Keep only the lines of the listing that include the word "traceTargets", and copy them.

**INFORMATION PROVIDED**
================================
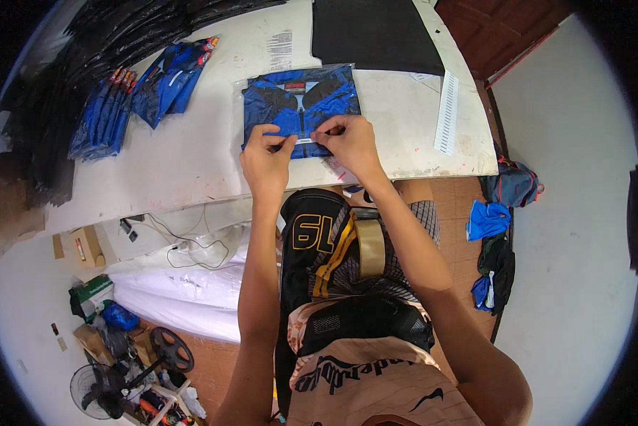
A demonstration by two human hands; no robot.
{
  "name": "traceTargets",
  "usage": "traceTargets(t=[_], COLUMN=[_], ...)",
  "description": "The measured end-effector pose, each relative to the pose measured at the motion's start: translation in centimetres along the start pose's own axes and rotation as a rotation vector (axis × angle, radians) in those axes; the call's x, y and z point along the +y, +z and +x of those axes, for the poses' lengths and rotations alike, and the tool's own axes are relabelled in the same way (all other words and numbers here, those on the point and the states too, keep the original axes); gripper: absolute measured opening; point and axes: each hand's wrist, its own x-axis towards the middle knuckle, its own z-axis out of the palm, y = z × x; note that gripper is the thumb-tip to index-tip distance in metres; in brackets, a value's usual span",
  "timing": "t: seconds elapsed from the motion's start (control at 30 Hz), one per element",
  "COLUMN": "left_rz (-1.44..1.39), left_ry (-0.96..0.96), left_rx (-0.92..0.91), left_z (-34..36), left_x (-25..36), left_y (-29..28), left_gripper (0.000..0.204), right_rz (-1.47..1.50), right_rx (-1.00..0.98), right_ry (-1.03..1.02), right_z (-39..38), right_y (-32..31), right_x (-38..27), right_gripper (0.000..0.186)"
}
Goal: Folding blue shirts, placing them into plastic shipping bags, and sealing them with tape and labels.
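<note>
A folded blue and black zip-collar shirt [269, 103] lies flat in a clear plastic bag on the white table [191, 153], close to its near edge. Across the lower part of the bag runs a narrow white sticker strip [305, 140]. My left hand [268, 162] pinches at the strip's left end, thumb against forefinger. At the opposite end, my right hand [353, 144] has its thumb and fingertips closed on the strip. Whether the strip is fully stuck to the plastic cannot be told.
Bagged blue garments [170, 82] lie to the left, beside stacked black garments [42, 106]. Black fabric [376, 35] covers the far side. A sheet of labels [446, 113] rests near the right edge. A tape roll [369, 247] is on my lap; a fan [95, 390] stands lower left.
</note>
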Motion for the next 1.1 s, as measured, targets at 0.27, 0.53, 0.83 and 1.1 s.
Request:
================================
**SOLUTION TO THE PROBLEM**
  "name": "traceTargets",
  "usage": "traceTargets(t=[_], COLUMN=[_], ...)",

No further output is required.